Don't blink now
Steel

Don't blink now

As soon as one drives out of a dazzling commercial complex towards a plush home in a gated community, all contours change. The skyline plunges as the shock absorbers and the suspension of the luxury sedan experience their toughest road challenge yet. The scenario is the result of our typical private-versus-public infrastructure contrast. Public infrastructure has failed to keep pace with the needs of the growth in the economy and the result has been the liberalisation of town planning acts and the emergence of the SEZ act, etc. Through this liberalisation, the government has managed not to carry the guilt of throttling the information technology sector as it let this sector grow unhindered. The sector built fancy buildings for offices and residential complexes to attract talent from overseas too. As the social infrastructure began to rise alongside to match the aspirations of the talent deployed, the stark contrast on display created an eyesore; the natural next step was building of townships, where both private and public infrastructure came under one command and planning. Lavasa, a hill station promoted by HCC (see picture on the cover of CW), went a few steps further. Under the Maharashtra Regional Town Planning (MRTP) Act 40 (1), (B), Lavasa Corporation got the status of Special Planning Authority (SPA) in 2008. This legal provision gave it special permission to itself decide and approve what work it could do. Our cover story delves deep into the planning of townships.

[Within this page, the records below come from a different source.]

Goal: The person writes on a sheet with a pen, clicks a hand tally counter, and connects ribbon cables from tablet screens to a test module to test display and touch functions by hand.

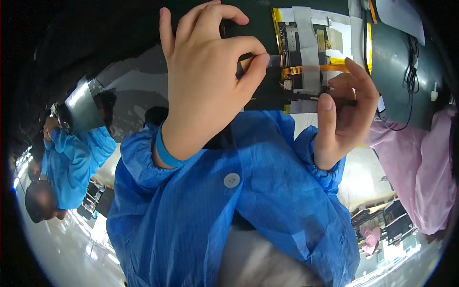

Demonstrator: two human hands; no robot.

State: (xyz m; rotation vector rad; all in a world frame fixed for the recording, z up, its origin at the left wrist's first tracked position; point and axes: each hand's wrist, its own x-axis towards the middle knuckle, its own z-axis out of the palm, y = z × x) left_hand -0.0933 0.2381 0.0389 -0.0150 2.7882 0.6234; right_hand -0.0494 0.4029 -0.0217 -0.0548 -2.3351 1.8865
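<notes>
My left hand (205,81) is closed in a pinch, thumb and index tip together on a small clear strip (275,60). The strip reaches to the left edge of an opened flat electronic device (338,19). On that device are a dark circuit board (290,36), a grey tape strip (306,38) and an orange flex cable (330,68) passing beneath the tape. My right hand (351,112) is over the device's lower right, its fingers curled about a thin dark tool (346,102). Its index fingertip is by the cable's right end; what the tool's tip touches is unclear.
A dark green work surface (392,71) lies under the device. A coiled black cable (412,71) and a pale sheet (401,16) are at right. A person in pink (416,162) sits close on the right; another in blue (76,162) is farther left.
</notes>
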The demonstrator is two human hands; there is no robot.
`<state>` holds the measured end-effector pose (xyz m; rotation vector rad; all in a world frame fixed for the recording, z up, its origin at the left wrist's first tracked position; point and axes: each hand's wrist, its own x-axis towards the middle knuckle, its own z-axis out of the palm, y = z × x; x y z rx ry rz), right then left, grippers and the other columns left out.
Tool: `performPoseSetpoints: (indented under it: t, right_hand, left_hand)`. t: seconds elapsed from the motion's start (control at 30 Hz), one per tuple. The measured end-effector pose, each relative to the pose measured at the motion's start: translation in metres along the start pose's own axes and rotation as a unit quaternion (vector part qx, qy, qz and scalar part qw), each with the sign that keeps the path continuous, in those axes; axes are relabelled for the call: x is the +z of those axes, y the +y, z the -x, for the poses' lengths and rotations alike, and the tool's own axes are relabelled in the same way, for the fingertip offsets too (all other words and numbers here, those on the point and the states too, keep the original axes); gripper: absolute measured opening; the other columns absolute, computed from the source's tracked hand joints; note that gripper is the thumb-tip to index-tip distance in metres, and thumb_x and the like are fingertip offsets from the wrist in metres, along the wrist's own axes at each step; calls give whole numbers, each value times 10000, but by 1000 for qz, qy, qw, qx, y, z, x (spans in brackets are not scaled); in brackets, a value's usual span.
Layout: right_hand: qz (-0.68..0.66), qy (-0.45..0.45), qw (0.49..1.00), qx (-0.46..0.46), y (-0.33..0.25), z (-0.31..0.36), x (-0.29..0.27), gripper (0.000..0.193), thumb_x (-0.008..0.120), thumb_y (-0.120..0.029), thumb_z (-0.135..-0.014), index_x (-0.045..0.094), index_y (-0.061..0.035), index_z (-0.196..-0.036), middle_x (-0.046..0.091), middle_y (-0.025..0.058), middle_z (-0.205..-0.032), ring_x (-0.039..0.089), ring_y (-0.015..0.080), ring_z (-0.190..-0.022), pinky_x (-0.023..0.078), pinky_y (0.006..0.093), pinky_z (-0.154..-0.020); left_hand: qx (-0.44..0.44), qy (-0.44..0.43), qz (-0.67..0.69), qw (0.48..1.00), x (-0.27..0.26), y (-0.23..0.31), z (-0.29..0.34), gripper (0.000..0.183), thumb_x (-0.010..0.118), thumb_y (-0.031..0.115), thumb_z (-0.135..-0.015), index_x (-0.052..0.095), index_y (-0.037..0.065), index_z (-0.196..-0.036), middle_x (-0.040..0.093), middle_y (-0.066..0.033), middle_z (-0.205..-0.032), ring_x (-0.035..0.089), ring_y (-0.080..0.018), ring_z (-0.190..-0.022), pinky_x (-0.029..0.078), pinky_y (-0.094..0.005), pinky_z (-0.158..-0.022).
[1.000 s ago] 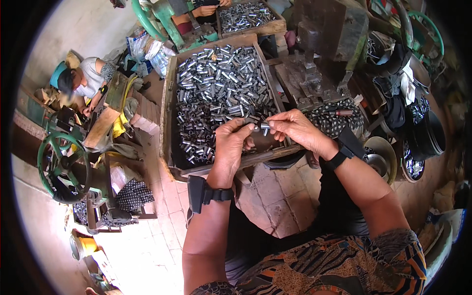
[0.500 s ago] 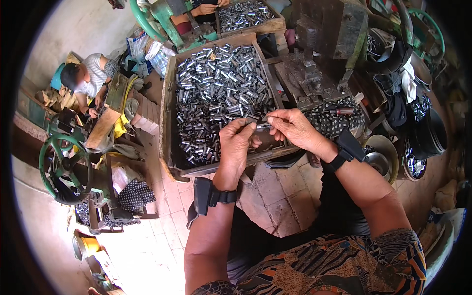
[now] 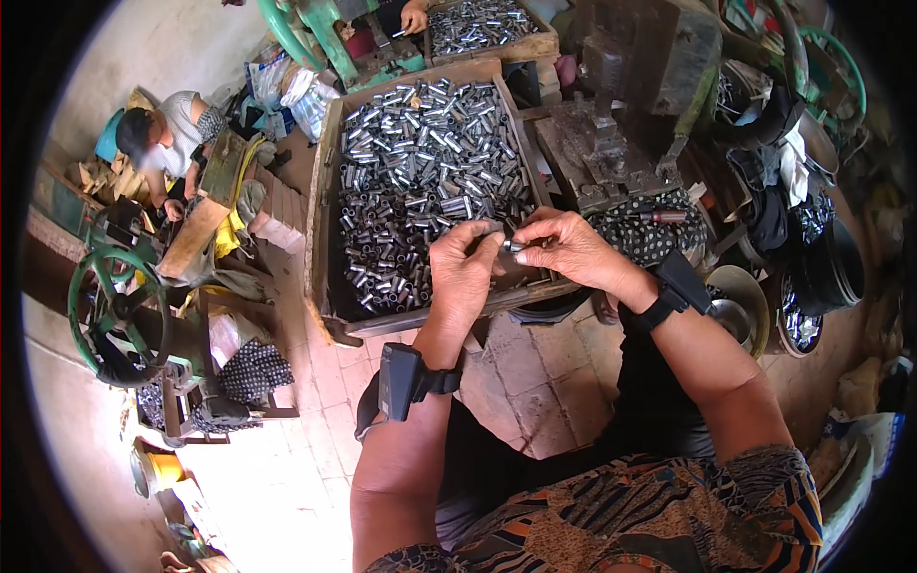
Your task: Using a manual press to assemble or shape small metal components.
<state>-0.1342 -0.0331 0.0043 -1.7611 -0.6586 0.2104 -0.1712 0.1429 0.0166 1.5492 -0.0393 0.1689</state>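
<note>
Over the near edge of a wooden tray [image 3: 320, 229] heaped with short metal tubes [image 3: 420, 143], my two hands meet almost fingertip to fingertip. My right hand [image 3: 578, 253] pinches a small shiny metal tube [image 3: 517, 246] between thumb and forefinger. My left hand [image 3: 460, 267] is closed, thumb against forefinger, at the tube's other side. Its fingers mostly cover what they grip, so I cannot tell whether it is the same tube or a second one. The tubes lie loose, brighter at the far side and darker toward me.
A dark iron press [image 3: 611, 143] stands right of the tray, with a screwdriver-like handle [image 3: 667, 217] on spotted cloth [image 3: 640, 239]. Metal bowls [image 3: 740, 296] and a black bucket [image 3: 831, 263] are at right. A co-worker [image 3: 172, 143] sits at left near a green handwheel [image 3: 119, 306]. Another person's hand [image 3: 414, 17] shows beyond.
My hands stay over the tray edge; their fingers have shifted around the tube, and less of it shows. The far person's hand has moved, and the view has shifted slightly.
</note>
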Motion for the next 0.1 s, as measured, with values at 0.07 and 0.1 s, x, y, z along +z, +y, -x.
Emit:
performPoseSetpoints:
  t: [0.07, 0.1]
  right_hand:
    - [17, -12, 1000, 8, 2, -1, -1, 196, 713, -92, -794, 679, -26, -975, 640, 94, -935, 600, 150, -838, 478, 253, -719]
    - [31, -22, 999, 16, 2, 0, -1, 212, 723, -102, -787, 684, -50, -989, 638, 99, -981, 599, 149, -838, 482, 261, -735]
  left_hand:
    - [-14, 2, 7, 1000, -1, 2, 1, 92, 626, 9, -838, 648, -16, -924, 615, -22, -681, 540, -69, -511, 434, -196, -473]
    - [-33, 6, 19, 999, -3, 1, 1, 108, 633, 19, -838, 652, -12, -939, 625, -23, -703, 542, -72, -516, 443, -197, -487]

Resource planning is becoming a difficult challenge with uncertainties in commodity prices. The bigger diversified groups have therefore chosen to stay in control of these resources. The $30 billion Aditya Birla Group, which draws 80 per cent of its revenues from commodities, has decided to stay the course in its revenue mix even though its growth maybe inorganic in areas from cement and fibres to aluminium and chemicals. Reliance Industries, on the other hand, controls the cost at which power or fertilisers could be produced in the country. The recent decision to prioritise gas for power subsidised cooking gas, city gas networks and fertilisers at the regulated price of $4.2 per unit over steel has already put the legal eagles on alert as they pore over contracts that define obligations of gas supply. The steel industry is likely to be hurt if gas prices move north. Not only has the drop in the D6 KG wells output proven to be a great setback for the stock price of Reliance as is reflected by the drop in its consequent revenues but it also does not augur well for the growth targets set by the Planning Commission. Lack of resources can severely retard our projected growth. A power industry representative at our recent 3rd IndiaRail Conference, held in Delhi (organised by ASAPP Conferences, a division of ASAPP Media, publishers of this magazine) shocked the delegates by stating that the shortage of wagons in the railways was causing a shortage in supply of coal resulting in a shortage in the production of power!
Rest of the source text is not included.